Iteration without progressive degradation
Reve 2.0 also addresses the slow collapse that affects iterative image work. Two behaviors are worth calling out.
- Lower degradation with image references. The rendering architecture is designed to resist the compounding artifacts that appear when generated images get fed back in as references. Edits stay more stable across longer iterative sessions.
- Zero degradation without image references. Because images are represented as code, regenerating from the same structured description locks elements in place. Similar code produces similar output, the way it does in software. No new layer of artifacts is added.
That changes the economics of exploration. Iteration stops being something the model quietly punishes you for.
Typography and graphic design that actually behave
Text rendering has been the most public weakness of image models. Reve 2.0 treats it as a layout problem rather than a generation lottery. Because composition, positioning, and spacing are defined in the structured representation before rendering, text can be placed exactly where it belongs. Layouts are coherent because they were planned, not because the model got lucky.
The same logic applies to environmental typography: handwriting, packaging, menus, street signs, license plates. These read as part of the scene rather than as smeared approximations of letters. For design-heavy work, this is the difference between a usable asset and a draft you have to fix in Photoshop.
An agent-native model with a real editor on top
Because the intermediate representation is code, agents can both see images and reason about them. That is a meaningful shift from opaque agentic image platforms where an LLM writes a prompt, the image model renders pixels, and nothing in between is inspectable.
The same representation drives the editor at reve.com. Every element in an image is addressable. You can manipulate it directly rather than describing your change in prose and hoping the model interprets you correctly. The model and the product were designed together, which is rare in this category. As Alan Kay put it, people who are serious about software should make their own hardware. Reve is applying the same principle to creative tooling.

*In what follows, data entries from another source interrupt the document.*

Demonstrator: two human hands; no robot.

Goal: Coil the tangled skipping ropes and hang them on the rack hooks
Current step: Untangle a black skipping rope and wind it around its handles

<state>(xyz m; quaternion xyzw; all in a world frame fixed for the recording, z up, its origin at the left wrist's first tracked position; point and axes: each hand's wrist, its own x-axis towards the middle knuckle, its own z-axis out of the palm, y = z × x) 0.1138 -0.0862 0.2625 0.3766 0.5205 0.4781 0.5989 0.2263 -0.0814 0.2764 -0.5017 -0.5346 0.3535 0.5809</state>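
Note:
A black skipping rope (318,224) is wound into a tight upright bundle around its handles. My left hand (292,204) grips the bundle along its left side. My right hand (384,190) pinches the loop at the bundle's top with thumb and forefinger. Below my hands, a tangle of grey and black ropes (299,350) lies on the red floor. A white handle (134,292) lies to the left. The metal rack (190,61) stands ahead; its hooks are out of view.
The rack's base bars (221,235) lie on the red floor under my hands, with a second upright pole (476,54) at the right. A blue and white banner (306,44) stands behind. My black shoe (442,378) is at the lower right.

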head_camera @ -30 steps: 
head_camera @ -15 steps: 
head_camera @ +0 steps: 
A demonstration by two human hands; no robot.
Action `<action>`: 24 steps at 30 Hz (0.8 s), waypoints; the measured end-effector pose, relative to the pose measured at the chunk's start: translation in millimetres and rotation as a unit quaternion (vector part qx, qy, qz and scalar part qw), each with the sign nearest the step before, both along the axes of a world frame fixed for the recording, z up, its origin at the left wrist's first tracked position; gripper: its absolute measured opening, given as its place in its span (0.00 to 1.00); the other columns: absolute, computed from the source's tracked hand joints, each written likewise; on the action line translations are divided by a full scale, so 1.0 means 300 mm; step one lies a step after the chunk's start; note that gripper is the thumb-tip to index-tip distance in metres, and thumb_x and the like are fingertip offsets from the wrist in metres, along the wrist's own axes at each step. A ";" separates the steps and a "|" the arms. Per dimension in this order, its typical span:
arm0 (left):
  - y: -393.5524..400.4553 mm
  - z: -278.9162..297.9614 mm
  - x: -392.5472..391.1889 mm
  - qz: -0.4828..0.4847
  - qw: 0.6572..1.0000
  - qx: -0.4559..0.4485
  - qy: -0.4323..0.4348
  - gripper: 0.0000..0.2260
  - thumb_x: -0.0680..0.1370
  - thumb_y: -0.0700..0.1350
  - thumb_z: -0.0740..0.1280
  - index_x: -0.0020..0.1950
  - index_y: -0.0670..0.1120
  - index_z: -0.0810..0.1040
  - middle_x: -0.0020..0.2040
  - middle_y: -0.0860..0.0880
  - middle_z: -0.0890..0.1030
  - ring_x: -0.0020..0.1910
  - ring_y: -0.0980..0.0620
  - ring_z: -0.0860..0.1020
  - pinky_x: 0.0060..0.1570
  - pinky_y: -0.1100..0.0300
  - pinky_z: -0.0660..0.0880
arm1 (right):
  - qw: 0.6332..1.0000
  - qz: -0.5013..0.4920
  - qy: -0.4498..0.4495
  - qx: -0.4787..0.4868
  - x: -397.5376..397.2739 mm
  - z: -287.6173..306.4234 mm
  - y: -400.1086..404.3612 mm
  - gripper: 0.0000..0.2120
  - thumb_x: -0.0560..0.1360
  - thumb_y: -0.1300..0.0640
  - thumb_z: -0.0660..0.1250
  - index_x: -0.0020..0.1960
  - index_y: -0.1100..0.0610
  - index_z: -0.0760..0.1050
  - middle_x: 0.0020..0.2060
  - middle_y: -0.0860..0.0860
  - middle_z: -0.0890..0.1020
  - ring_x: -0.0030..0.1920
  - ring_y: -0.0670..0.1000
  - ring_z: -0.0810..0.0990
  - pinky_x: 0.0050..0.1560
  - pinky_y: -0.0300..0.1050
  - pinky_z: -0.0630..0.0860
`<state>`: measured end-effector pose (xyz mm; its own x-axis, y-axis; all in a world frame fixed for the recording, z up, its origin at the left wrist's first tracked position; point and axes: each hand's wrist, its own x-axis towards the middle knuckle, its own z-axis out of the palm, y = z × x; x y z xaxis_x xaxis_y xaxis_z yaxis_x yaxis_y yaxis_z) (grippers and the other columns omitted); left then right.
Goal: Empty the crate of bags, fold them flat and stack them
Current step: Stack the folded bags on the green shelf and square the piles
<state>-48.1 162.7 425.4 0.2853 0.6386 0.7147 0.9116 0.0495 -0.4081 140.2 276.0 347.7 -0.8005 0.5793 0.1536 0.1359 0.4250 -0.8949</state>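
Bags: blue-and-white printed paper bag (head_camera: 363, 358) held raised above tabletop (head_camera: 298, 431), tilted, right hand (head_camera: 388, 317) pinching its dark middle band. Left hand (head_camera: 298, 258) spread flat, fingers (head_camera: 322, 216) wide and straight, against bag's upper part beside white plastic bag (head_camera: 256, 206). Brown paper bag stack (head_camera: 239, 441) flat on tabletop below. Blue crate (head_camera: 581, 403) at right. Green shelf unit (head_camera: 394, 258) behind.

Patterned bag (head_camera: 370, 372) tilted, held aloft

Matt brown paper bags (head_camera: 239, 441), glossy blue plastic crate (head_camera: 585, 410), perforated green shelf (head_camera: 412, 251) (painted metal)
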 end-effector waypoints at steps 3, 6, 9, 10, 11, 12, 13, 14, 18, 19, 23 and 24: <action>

Where Reve 2.0 fits against the rest of the market
Reve 2.0 is not pitching itself as the strongest model on every blind-vote leaderboard. Independent analysis from Trilogy AI puts gpt-image-2 ahead on broad first-pass quality and notes that Google retains an edge for grounded multimodal work tied to live information. Reve is betting on workflow.
Reve 2.0 publishes a base API price of roughly 0.04 dollar per image for create and edit (or remix) operations, at native 4K. Comparable 4K output from competing premium models are more expensive.
For teams producing ads, product visuals, ecommerce variants, educational graphics, or campaign concepts, where the real unit of work is a long sequence of iterations rather than a single hero image, that price is feasible.
The compact API covers the three operations that design workflows lean on hardest: create from text, edit an existing image with instructions, and remix prompts with reference images. OpenAI still exposes deeper controls around masks, streaming, compression, and moderation for engineering-heavy production systems. Reve covers the main creative loop and pairs it with a visual editor where designers can manipulate the layout directly.
Cost per accepted asset
The right way to judge Reve 2.0 is not cost per generation. It is cost per accepted asset. A cheaper generation that needs ten retries is not cheap. A more expensive generation that lands first time can be a bargain. Reve 2.0 is built so that layout stays controllable, edits stay stable, resolution stays consistent, and iteration stays affordable. If those properties hold up in daily production work, the model does not need to win every generic benchmark to matter for the teams it is aimed at.